Be Your Own Running Form Coach!

We talk a lot about 'correct' running form and proper technique at, but on a run to run basis, it’s difficult for you to identify and correct your running form without the observation of another person. Difficult…but fortunately not impossible!

The next time that you’re out on your run, you can practice doing a ‘self check’, or as referred to in the chi running community, a body scan. This essentially involves raising self awareness of your running form by performing a quick a head to toe scan one area at a time during your run. It’s quite the same technique that you would use if you were attempting to achieve complete relaxation of your body by focusing on one area at a time, activating it, and then releasing. Performing a self check can be particularly valuable if you’re distance running, where fatigue sets in and sloppy running form slowly takes over.

Here is a quick and easy way to perform a body scan for the purpose of cleaning up your running form one area at a time.

This will sound very silly, but it’s also the reason why I remember what to do. Sung to the children’s nursery rhyme we all grew up with, ’Head and Shoulders, Knees and Toes!’

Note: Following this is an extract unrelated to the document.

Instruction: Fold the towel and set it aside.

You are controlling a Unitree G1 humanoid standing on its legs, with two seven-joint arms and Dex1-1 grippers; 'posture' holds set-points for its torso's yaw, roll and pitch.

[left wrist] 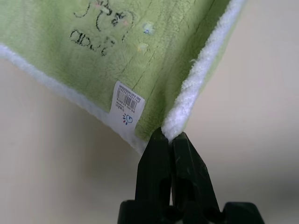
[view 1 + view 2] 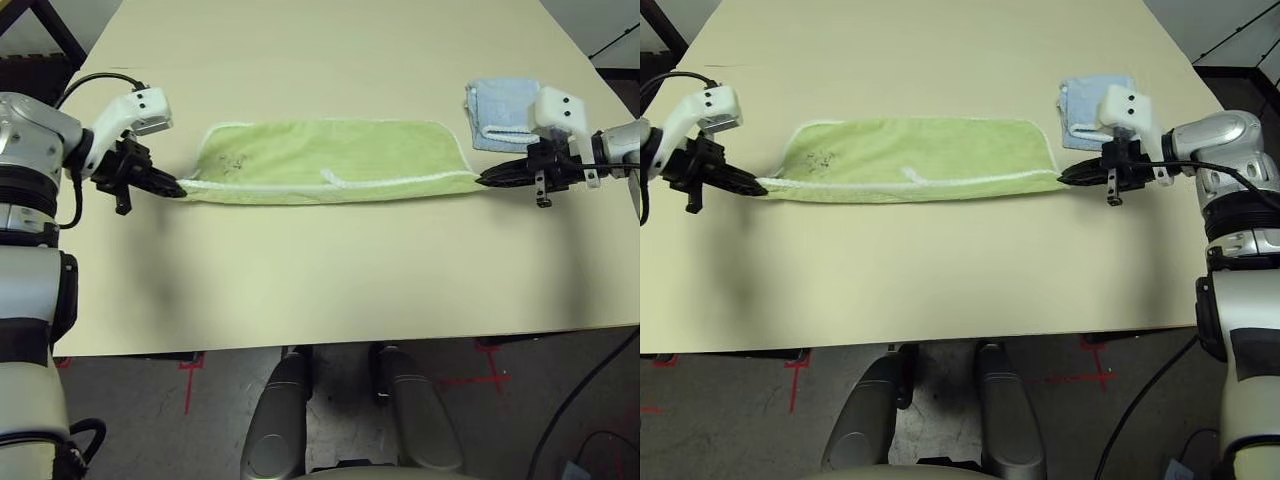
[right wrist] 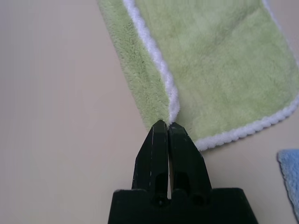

Bring your head up and back. This action should cause two things to happen. First your chest should come out like a proud peacock opening up your airways. Second, your posture should improve to avoid any leaning forward from the waist.


Shoulders refers to a complete relaxation of your shoulders, arms and hands. Imagine someone put an ice cold can of pop (or beer) on your bare back between your shoulders and do a quick shoulder shrug. Then completely release your shoulders and shake out your arms. Finally, with only your thumb and first finger touching, bring your hands up to your sides so that your wrists are gently brushing by your hip bones as they move back and forth.


This is a reminder to bring your heels up quickly and directly under your butt. The tricky part is to let your feet fall rather than drive your feet back down to the ground. This brings awareness to your stride length and helps to avoid over striding – particularly in longer runs as you start to fatigue. It also helps to minimize pounding on your legs as you are touching the ground for as little time as possible.


Leaning (falling) from the ankles, picture moving forward with gravity in a smooth and fluid motion. I think of the caveman cartoon Thor and my legs move like the wheel. The faster I go, the quicker my cadence gets to keep up! Try counting your right steps and look to hit around 90 or more single steps per minute. A quick cadence relies heavily on your hamstring firing so this gets better with practice. *Refer to my ‘quick feet’ exercise on the running drills page for more info!

A Recovery Meal from Rachy's Table

Quinoa ‘Recovery’ Salad

This is a real beauty of a salad that is both filling and chalk full of fresh summer and powerful feta flavours. Since quinoa is a complete protein, mixed along with the feta cheese bits and peas, this awesome dish packs a real mean protein punch! This is great to have in the fridge to snack on or a meal side as an ideal recovery food! While the garlic will have your running partner’s eyes watering, the real secret to the festival of flavours in this salad is the fresh parsley and feta.


  1. ½ cup of extra virgin olive oil
  2. ¼ cup of fresh lemon juice
  3. 1 tsp of oregano
  4. ¼ tsp of salt
  5. ½ tsp of pepper
  6. 2 cloves of garlic, crushed


  1. 2 cups of quinoa
  2. 4 cups of chicken broth or water
  3. ½ large red onion, finely chopped
  4. ½ English cucumber, diced
  5. 1 orange or yellow pepper, chopped
  6. 2 ripe, medium sized tomatoes, chopped
  7. 2 cups chopped fresh parsley
  8. 1 ½ cups crumbled feta cheese
  9. 1 540 ml can of lentils or chick peas, drained and rinsed
  1. For dressing, whisk together all ingredients; set aside.
  2. Bring chicken broth and quinoa to a boil; cover tightly and simmer on medium low heat until almost all liquid is absorbed, about 15-20 minutes should do it.
  3. Fluff the cooked quinoa up with a fork and allow to cool
  4. Add all remaining ingredients and gently stir until quinoa and veggies are well distributed.
  5. Add dressing and stir to coat
*If you find the salad a little dry, add a little more olive oil. ENJOY!

Running Country!

Here's is this month's running music playlist. As with all running playlists, aim for 90 single steps per minute, but if this seems too fast for you, start out with a few slower ones. When it comes to ideal running cadence , the tunes in the list that are green are 'right on the money'.

**Here is the link to your country playlist in downloadable pdf format (this list has also just been uploaded to the running playlist section of the website**

Running Country Playlist

MYRG Quote of the Month

"Stand up to your obstacles and do something about them. You will find that they haven't half the strength you think they have."